Task requirements: Find every line below with the string "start" and pick it out.
(Dataset section begins)
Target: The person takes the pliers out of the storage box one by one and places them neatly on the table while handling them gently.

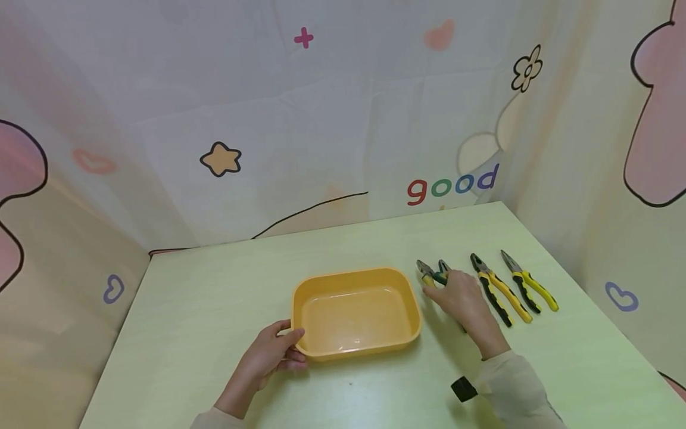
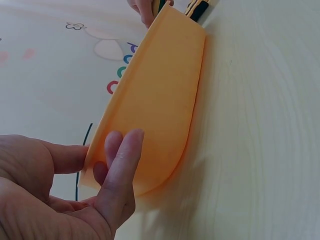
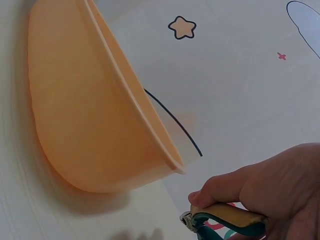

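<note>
A yellow plastic basin stands on the table in the head view. My left hand pinches its near left corner, thumb over the rim and fingers against the outer wall. Just right of the basin, my right hand holds pliers with yellow and green handles. Their metal head points away from me, and the palm hides much of the handles. A second pliers head shows beyond the fingers, the rest of that tool mostly covered by the hand.
Two more pliers lie at the right: combination pliers with yellow and black handles, and long-nose pliers beside them. A black block-shaped piece is at the right sleeve. A printed cloth backdrop encloses the pale green table.
</note>
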Demonstrator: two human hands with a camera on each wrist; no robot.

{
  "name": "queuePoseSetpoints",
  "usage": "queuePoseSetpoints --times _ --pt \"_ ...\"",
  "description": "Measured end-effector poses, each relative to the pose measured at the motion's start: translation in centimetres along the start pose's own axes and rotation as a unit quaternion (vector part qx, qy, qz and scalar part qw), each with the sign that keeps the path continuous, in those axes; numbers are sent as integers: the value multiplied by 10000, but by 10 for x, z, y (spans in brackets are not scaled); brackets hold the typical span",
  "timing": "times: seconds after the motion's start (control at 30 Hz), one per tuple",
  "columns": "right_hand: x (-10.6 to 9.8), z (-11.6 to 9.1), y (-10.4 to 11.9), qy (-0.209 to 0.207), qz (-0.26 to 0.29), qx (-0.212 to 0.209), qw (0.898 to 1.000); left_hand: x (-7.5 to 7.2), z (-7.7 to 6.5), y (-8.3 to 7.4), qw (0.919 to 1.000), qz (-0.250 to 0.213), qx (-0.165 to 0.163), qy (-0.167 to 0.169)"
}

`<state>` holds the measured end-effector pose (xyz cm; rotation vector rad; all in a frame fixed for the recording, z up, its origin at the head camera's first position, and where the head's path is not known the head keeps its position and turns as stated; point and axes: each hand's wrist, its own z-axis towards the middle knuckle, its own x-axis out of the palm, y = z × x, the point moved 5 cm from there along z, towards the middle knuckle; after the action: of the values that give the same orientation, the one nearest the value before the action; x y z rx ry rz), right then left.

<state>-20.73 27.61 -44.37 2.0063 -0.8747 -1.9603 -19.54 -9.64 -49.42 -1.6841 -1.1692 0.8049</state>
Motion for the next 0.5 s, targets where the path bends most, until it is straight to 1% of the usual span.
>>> queuePoseSetpoints --times 0.13,0.23,0.5 --pt "4 1 -2 89 49 74 9999 -1 0 1 10000 20 -11 -28" --pt "6 3 -2 129 67 56 9999 -1 0 1 10000 4 7 -3" --pt "12 6 1 292 131 164 9994 -1 0 0 10000 -58 13 61"
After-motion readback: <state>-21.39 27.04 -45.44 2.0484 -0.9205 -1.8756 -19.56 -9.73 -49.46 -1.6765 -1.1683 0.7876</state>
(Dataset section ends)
Expected answer:
  "description": "Measured end-effector poses, each relative to the pose measured at the motion's start: translation in centimetres along the start pose's own axes and rotation as a unit quaternion (vector part qx, qy, qz and scalar part qw), each with the sign that keeps the path continuous, in those axes; numbers are sent as integers: the value multiplied by 10000, but by 10 for x, z, y (spans in brackets are not scaled); brackets hold the typical span",
  "timing": "times: seconds after the motion's start (control at 30 Hz), one per tuple",

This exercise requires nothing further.